Antes de que él pudiera hablar, Macarena se le adelantó.

—Gracias. Con esto, estamos a mano.

Antes, él casi la había matado. Ahora, él había recibido una bala por ella. Ya nadie le debía nada a nadie.

Fermín esperaba que le preguntara cómo se sentía, si le dolía o si necesitaba algo. En lugar de eso, sus palabras se le atoraron en el pecho y cualquier cosa que pensaba decir se desvaneció.

«A mano».

«¿Tanta prisa tiene por deshacerse de mí?».

Macarena notó su inusual silencio, pero no le dio mayor importancia y fue directo al grano.

—No atraparon al que disparó. Estaba preparado, seguramente ya tenía una ruta de escape planeada. Por seguridad, no enviaron a nadie a perseguirlo.

»Investigaron a fondo y descubrieron que era alguien infiltrado en el equipo de rescate de la familia Gómez. Lo asignaron al grupo de Esmeralda.

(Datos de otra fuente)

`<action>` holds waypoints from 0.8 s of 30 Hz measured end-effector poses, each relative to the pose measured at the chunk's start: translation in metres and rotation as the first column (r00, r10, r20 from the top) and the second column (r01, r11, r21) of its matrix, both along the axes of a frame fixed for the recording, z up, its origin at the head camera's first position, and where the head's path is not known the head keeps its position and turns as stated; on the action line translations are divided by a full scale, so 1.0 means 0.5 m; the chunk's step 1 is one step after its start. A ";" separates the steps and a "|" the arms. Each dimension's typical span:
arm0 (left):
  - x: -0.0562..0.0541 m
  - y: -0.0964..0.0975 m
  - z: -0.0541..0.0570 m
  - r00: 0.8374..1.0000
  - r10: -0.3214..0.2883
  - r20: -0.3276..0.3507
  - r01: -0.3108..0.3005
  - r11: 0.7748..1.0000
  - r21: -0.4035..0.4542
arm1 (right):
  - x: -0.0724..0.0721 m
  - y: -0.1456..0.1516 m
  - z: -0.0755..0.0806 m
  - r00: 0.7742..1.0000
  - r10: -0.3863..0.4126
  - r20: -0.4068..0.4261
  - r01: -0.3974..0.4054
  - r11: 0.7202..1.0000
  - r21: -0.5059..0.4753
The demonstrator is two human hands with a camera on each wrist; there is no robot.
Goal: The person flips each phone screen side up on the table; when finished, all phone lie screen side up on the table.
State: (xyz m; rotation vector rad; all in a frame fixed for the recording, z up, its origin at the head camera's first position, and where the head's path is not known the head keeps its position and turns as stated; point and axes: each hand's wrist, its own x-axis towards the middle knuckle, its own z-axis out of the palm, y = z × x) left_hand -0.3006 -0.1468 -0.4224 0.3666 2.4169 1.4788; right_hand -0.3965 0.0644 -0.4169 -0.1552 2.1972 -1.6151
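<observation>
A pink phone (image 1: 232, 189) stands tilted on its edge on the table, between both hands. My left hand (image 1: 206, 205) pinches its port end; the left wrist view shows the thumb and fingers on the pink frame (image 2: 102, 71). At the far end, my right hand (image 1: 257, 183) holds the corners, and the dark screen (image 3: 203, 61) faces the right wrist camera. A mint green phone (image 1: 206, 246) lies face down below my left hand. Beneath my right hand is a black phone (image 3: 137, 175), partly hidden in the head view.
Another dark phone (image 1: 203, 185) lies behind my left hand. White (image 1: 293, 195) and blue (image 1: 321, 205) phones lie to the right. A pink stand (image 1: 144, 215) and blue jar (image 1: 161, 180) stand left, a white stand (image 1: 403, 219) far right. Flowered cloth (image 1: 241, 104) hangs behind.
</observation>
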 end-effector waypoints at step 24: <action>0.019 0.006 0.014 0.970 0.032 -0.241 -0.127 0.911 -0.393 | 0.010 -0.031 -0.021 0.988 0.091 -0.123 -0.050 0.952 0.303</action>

Fermín se quedó perplejo al oírlo.

La idea de que el atacante se hubiera infiltrado desde el equipo de los Gómez le desagradó profundamente. Frunció el ceño y dijo con sarcasmo:

—¿Y porque lo dicen ellos ya es un hecho? Ni siquiera lo atraparon.

—¿Qué pruebas tienen?

—Hay un testigo —respondió Macarena—. Alguien de su mismo grupo de búsqueda habló con él.

«¿O sea que no hay pruebas físicas?».

Independientemente de si la idea de que el asesino había sido enviado por los Gómez provenía de Ronan o de Benicio, a Fermín le enfurecía que ella lo creyera sin más pruebas.

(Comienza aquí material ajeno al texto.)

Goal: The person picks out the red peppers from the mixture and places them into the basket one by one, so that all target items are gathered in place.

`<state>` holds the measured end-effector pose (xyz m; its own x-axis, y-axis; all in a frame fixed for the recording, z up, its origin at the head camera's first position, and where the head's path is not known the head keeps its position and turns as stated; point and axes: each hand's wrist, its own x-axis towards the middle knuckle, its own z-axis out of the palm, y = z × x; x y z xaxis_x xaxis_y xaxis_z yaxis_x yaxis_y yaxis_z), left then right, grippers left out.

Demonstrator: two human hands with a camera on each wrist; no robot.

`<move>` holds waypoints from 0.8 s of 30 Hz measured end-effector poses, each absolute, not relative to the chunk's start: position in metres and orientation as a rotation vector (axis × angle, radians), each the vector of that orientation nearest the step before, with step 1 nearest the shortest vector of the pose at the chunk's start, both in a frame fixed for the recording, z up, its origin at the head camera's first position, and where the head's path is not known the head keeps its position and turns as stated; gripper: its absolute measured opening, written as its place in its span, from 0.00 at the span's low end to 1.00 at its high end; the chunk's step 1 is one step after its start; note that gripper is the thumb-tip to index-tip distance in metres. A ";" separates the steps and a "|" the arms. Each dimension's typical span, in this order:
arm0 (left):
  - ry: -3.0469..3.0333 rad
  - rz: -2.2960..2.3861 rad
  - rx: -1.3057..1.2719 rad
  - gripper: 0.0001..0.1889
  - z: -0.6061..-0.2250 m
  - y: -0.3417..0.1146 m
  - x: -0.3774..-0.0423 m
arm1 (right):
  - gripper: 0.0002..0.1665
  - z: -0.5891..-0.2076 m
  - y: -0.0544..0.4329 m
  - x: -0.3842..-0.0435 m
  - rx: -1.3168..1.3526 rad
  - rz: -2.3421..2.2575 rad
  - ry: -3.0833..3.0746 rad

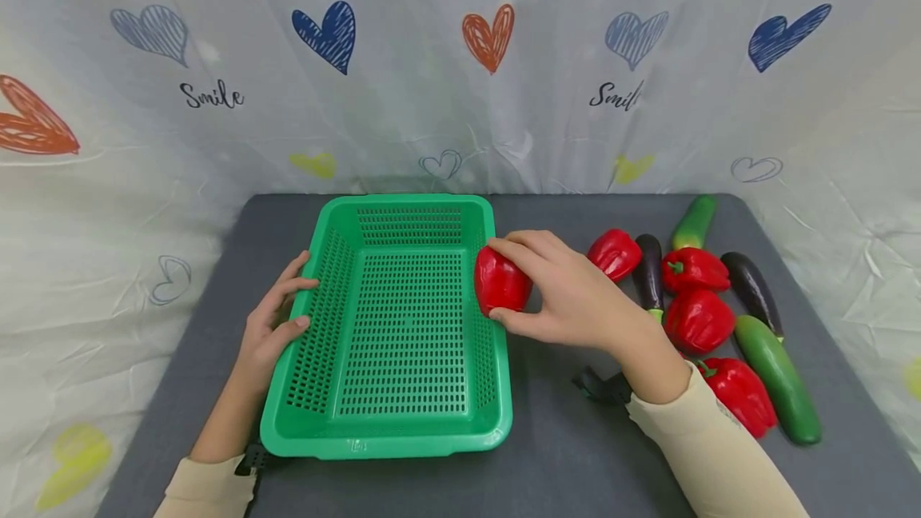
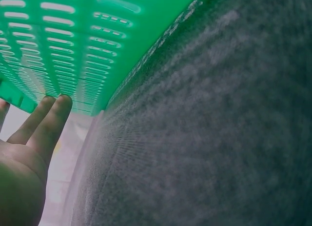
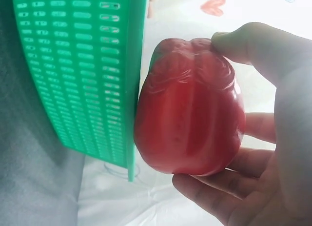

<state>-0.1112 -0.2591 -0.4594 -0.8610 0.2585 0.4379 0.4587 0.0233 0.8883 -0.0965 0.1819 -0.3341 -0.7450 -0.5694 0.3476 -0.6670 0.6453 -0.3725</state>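
- White cloth printed with coloured hearts and "Smile" lettering [image 1: 417, 114] is hanging behind a dark grey table [image 1: 561, 462].
- A green rectangular plastic basket with slotted walls [image 1: 388, 446] is sitting left of the table's middle.
- The person's left hand [image 1: 269, 326] is resting on the basket's left rim, its fingers spread and fairly straight.
- The right hand [image 1: 572, 294] is gripping a glossy red bell pepper [image 1: 498, 282] between thumb and fingers, holding it at the right rim; whether they are touching, I cannot tell.
- Four more red bell peppers [image 1: 699, 320], two dark purple eggplants [image 1: 751, 288] and two long green vegetables [image 1: 779, 380] are lying on the right.
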 end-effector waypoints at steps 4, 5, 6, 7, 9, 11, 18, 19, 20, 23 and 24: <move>-2.133 -1.966 -0.729 0.24 -0.458 -0.258 -0.110 | 0.49 -0.332 0.177 -0.100 1.042 0.711 -2.667; -2.132 -1.969 -0.725 0.24 -0.458 -0.257 -0.110 | 0.49 -0.332 0.175 -0.101 1.048 0.708 -2.668; -2.127 -1.971 -0.727 0.24 -0.458 -0.257 -0.110 | 0.49 -0.331 0.174 -0.102 1.053 0.704 -2.670; -2.120 -1.971 -0.733 0.24 -0.458 -0.257 -0.110 | 0.49 -0.330 0.172 -0.103 1.059 0.699 -2.672; -2.108 -1.972 -0.740 0.24 -0.457 -0.257 -0.110 | 0.48 -0.328 0.168 -0.104 1.076 0.698 -2.677; -2.096 -1.972 -0.750 0.24 -0.458 -0.257 -0.110 | 0.48 -0.325 0.164 -0.106 1.094 0.694 -2.680; -2.083 -1.989 -0.768 0.24 -0.462 -0.258 -0.111 | 0.47 -0.323 0.147 -0.112 1.135 0.683 -2.701; -2.082 -1.986 -0.768 0.24 -0.462 -0.258 -0.111 | 0.46 -0.323 0.144 -0.114 1.143 0.679 -2.702; -2.080 -1.984 -0.769 0.24 -0.463 -0.258 -0.111 | 0.46 -0.324 0.142 -0.115 1.150 0.679 -2.704; -2.079 -1.981 -0.772 0.24 -0.463 -0.257 -0.112 | 0.46 -0.325 0.134 -0.120 1.169 0.677 -2.709; -2.079 -1.983 -0.774 0.24 -0.463 -0.257 -0.112 | 0.46 -0.325 0.132 -0.122 1.175 0.680 -2.710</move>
<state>-0.1118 -0.2570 -0.4627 -0.8517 0.2512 0.4599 0.4713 -0.0162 0.8818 -0.1215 0.1316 -0.3252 -0.6945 -0.6661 0.2720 -0.7156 0.6003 -0.3571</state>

Incluso quiso preguntarle por qué no consideraba la posibilidad de que la familia Oliva y Ronan se hubieran confabulado para incriminar a los Gómez.

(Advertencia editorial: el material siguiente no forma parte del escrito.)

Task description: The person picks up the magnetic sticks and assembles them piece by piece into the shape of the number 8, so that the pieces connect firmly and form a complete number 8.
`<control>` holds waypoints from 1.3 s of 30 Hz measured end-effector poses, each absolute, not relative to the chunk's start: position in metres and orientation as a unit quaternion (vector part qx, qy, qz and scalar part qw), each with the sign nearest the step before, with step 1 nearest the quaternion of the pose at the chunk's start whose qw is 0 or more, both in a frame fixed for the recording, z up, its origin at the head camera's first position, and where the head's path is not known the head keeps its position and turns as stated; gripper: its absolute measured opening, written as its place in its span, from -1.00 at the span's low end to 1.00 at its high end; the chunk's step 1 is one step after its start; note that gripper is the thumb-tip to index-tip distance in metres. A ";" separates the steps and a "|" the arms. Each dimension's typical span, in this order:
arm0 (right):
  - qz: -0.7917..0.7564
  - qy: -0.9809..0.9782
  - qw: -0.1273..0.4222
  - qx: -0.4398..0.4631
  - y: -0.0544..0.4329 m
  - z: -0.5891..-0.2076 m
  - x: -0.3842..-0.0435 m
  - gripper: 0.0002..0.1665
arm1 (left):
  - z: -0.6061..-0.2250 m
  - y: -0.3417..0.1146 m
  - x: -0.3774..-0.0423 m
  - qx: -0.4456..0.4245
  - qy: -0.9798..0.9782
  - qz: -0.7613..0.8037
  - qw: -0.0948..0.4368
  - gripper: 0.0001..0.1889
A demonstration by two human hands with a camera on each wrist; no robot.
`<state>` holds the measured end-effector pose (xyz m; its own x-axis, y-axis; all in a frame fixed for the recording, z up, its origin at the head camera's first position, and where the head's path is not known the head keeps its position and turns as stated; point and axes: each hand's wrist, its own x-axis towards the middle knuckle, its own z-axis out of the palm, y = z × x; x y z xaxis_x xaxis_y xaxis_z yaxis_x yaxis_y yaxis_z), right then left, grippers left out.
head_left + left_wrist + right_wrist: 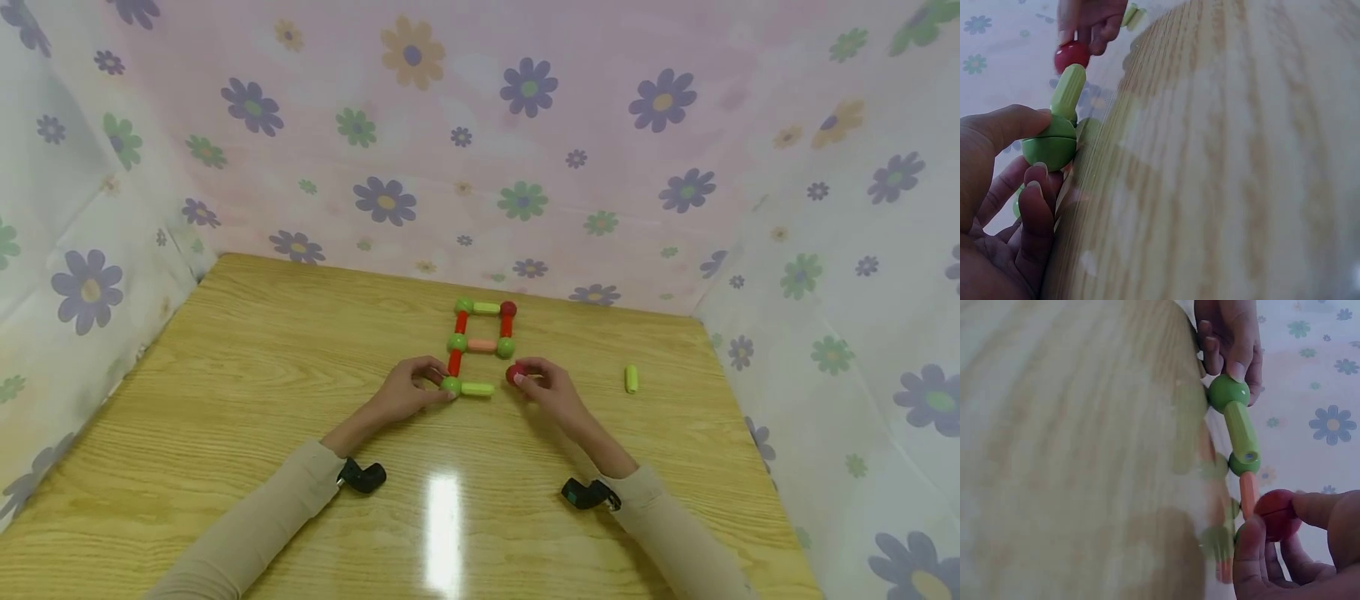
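My left hand (406, 388) pinches the green ball (1049, 145) at the near left corner of a frame of balls and rods on the table. From that ball a yellow-green rod (477, 389) points right, its end free. A red ball (1277, 514) is pinched between thumb and fingers of my right hand (553, 392), a short gap from the rod's free end. Behind, red rods (507, 327), a salmon rod (482, 345), another yellow-green rod (486, 308), green balls (457, 342) and a dark red ball (508, 309) form a closed square.
One loose yellow-green rod (632, 379) lies on the wooden table (300, 333), right of my right hand. Flowered cloth (465, 150) hangs behind the table and at both sides. Black devices (363, 477) are strapped at both wrists.
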<state>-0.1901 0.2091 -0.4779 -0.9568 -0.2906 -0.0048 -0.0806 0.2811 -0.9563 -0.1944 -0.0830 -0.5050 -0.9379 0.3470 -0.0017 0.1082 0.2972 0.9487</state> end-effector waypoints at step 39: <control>-0.553 0.811 0.166 -0.099 0.213 -0.494 -0.184 -0.55 | -0.503 -0.084 -0.192 0.148 0.793 0.582 0.102 -0.67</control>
<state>-0.1844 0.2131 -0.4935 -0.9256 -0.3432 -0.1598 0.0233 0.3695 -0.9289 -0.1916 -0.0842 -0.5028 -0.9350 0.3544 0.0101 0.1162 0.2792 0.9532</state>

Pero se tragó las palabras justo antes de decirlas.

Macarena vio cómo su rostro, ya de por sí pálido, se tornaba aún más blanco. Sus ojos oscuros la miraban con una mezcla de terquedad y complejidad.

—Puede que no te guste oírlo, pero la familia Gómez necesita una buena limpieza interna —dijo Macarena.

Miró la hora.

—Recupérate. Yo ya me voy.

—¿Volverás a verme, verdad? —preguntó Fermín.

Macarena iba a decir que no, pero Fermín continuó:

—Sé que quieres decir que estamos a mano. Lo admito, ambos nos hemos puesto en situaciones de vida o muerte, así que se podría decir que sí.

»Pero cuando estabas en peligro, arriesgué mi vida para salvarte. Estoy herido… ¿podrías traerme un poco de sopa? ¿Por favor?

El tono de Fermín cambió drásticamente, y la última frase la dijo en un susurro.

Su voz era completamente diferente a la de antes: altiva, arrogante y autoritaria. Ahora parecía una súplica genuina.